On February 15, 2011 I’ll be presenting at the Detroit Java User Group about Building Cross-Device Apps with Flex and Spring. If you live in the Detroit area then I hope to see you there! If not, then talk to your local Java User Group leader about having me come and speak.

Here is the abstract for the talk:
Today, users want apps in the browser, on their desktop, phone, tablet, and TV. Reusing code across all of these devices is now crucial for developers. By combining Flex for the UI with Spring and Hibernate for the back-end, developers can build apps that work on a variety of devices including PCs, Android phones / tablets, the BlackBerry PlayBook tablet, iPhones, and iPads. This session will walk developers through the steps for creating these cross-device apps with Flex and Java.
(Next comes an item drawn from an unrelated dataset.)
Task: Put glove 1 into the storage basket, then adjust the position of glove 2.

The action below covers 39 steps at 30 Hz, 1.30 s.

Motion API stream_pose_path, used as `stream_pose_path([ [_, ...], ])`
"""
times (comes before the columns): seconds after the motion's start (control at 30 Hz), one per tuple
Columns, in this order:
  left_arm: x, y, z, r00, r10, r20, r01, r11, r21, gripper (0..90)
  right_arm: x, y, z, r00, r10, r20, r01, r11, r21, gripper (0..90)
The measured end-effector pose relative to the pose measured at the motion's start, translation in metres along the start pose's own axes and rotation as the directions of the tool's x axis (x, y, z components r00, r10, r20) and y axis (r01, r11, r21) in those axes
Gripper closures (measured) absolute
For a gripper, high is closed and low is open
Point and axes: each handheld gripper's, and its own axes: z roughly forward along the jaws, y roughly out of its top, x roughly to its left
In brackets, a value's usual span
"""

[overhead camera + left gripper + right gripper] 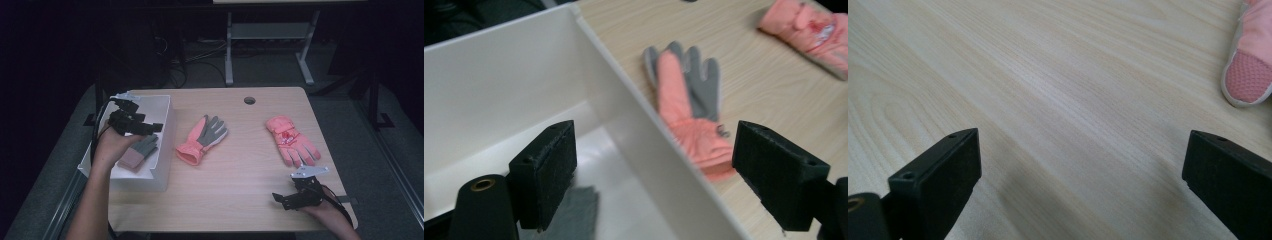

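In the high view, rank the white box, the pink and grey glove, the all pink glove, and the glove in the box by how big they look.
1. White box
2. Pink and grey glove and all pink glove, about alike
3. Glove in the box, partly hidden by the left gripper

Right gripper (1080, 187): two black jaws rise from the bottom edge, set wide apart, nothing between them. Left jaw shows a small screw hole near its top face and another lower down; a round brass-rimmed fitting sits at the far bottom-left corner. Right jaw is cut off by the frame's edge.

Counter (1058, 95): pale wood, grain running diagonally, bare across the gap between the jaws. Soft shadow lies beside the left jaw.

Glove (1250, 62): pink, at the upper right corner, one fingertip with textured pink grip and a pale rim, lying on the counter, well apart from both jaws.
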Motion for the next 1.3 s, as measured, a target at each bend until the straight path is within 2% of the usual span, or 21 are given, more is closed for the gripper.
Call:
stream_pose_path([
  [0.07, -0.012, 0.006, 0.003, 0.9996, 0.019, 0.022, -0.019, 0.9998, -0.010, 17.7, 0.000, 0.001, 0.000, 1.0000, -0.001, 0.000, 0.001, 1.000, -0.001, 2.0],
  [0.1, -0.012, 0.006, 0.003, 0.9996, 0.019, 0.022, -0.019, 0.9998, -0.010, 17.8, 0.000, 0.001, 0.000, 1.0000, -0.001, 0.000, 0.001, 1.000, -0.001, 2.0],
  [0.23, -0.027, 0.015, 0.011, 0.9984, 0.034, 0.045, -0.034, 0.9993, -0.014, 17.9, 0.000, 0.000, 0.001, 1.0000, -0.005, -0.002, 0.005, 1.000, 0.000, 2.0],
  [0.27, -0.034, 0.019, 0.016, 0.9979, 0.038, 0.053, -0.037, 0.9992, -0.014, 18.1, 0.000, 0.000, 0.000, 1.0000, -0.005, -0.003, 0.005, 1.000, -0.001, 2.0],
  [0.37, -0.042, 0.023, 0.022, 0.9968, 0.042, 0.068, -0.041, 0.9990, -0.016, 21.2, 0.000, 0.000, -0.001, 1.0000, -0.002, -0.002, 0.002, 1.000, -0.003, 2.0],
  [0.47, -0.055, 0.031, 0.036, 0.9945, 0.047, 0.094, -0.046, 0.9988, -0.020, 28.3, 0.000, 0.000, -0.001, 1.0000, -0.004, -0.003, 0.004, 1.000, -0.001, 2.0],
  [0.53, -0.061, 0.034, 0.045, 0.9946, 0.046, 0.093, -0.045, 0.9990, -0.008, 33.4, 0.000, 0.001, 0.000, 1.0000, -0.007, -0.004, 0.007, 1.000, -0.005, 2.0],
  [0.67, -0.070, 0.037, 0.057, 0.9930, 0.059, 0.102, -0.059, 0.9982, 0.001, 48.8, 0.000, 0.000, 0.000, 0.9999, -0.011, -0.006, 0.011, 1.000, -0.010, 2.0],
  [0.7, -0.075, 0.039, 0.065, 0.9922, 0.082, 0.093, -0.084, 0.9965, 0.009, 52.3, 0.000, 0.000, -0.001, 1.0000, -0.003, -0.006, 0.003, 1.000, -0.006, 2.0],
  [0.87, -0.083, 0.041, 0.080, 0.9910, 0.105, 0.083, -0.107, 0.9941, 0.018, 81.3, 0.000, 0.000, -0.001, 0.9999, -0.010, -0.007, 0.010, 1.000, -0.009, 2.0],
  [0.93, -0.086, 0.040, 0.096, 0.9904, 0.124, 0.062, -0.126, 0.9913, 0.038, 88.7, 0.001, 0.000, 0.000, 0.9998, -0.017, -0.011, 0.017, 1.000, -0.009, 2.0],
  [1.1, -0.084, 0.031, 0.125, 0.9933, 0.114, 0.017, -0.115, 0.9920, 0.052, 89.6, 0.002, 0.000, 0.000, 0.9997, -0.014, -0.018, 0.014, 1.000, -0.008, 2.0],
  [1.13, -0.084, 0.031, 0.125, 0.9933, 0.114, 0.017, -0.115, 0.9920, 0.052, 89.6, 0.002, 0.000, 0.000, 0.9997, -0.014, -0.018, 0.014, 1.000, -0.008, 2.0],
  [1.17, -0.081, 0.027, 0.136, 0.9942, 0.108, 0.000, -0.108, 0.9924, 0.060, 89.6, 0.001, 0.001, 0.000, 0.9996, -0.021, -0.019, 0.021, 1.000, -0.006, 2.0],
  [1.3, -0.074, 0.017, 0.154, 0.9948, 0.095, -0.036, -0.091, 0.9922, 0.084, 89.5, 0.001, 0.000, 0.000, 0.9998, -0.011, -0.019, 0.011, 1.000, -0.003, 2.0],
])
Go register now! See you there! :)



My JavaOne 2010 Sessions

Next week at JavaOne 2010 I’ll be co-presenting two sessions! On Monday Jeremy Grelle and I will present “End-to-End Richness: Integrating Java EE Services to Create Engaging RIAs” at the Hilton San Francisco. Here is the session information:
Session ID: S313939
Abstract: Flex is one of the most widely used tools for building RIAs. But how do you efficiently connect applications to diverse back-end services built on Java EE? The Spring BlazeDS Integration project has emerged as an effective solution for building a lightweight connective tissue for exposing rich Java EE services to a Flex client from any Java Servlet container. Aimed at experienced Java developers who want to make maximum use of their knowledge of Spring and Java EE to build a compelling integrated experience, this session covers:

  • Connecting services built with Spring and Java EE APIs (JPA, JMS, JAX-WS, and JAX-RS) to a Flex client
  • Using DI techniques to configure and expose RPC and pub/sub endpoints
  • Applying a rich security model

Time and Location: Monday, September 20, 16:00 | Hilton San Francisco, Golden Gate 3

On Thursday Greg Wilson and I will be present “Making Real-Time Data Come Alive“. Here is the session information:
Session ID: S313543
Abstract: Using a combination of Java, JMS, and Flash, data can be visualized in real time on a client. Real-time visualizations can be in dashboards, heat maps, charts, and numerous other interactive controls. Intended for developers looking to create applications with real-time data visualizations, this session will show how to set up a system that pushes real-time messages to a client from a Java EE server and how to create a rich internet application that renders the data. It will demonstrate how to:

  • Configure a Java EE system that can push JMS messages to a client in real-time or near real-time
  • Build a Flash client application that renders data from the server
  • Connect a client to messages using HTTP Streaming and HTTP Long Polling

Time and Location: Thursday, September 23, 15:30 | Parc 55, Cyril Magnin II

If you are at JavaOne then I hope to see you at one of these sessions!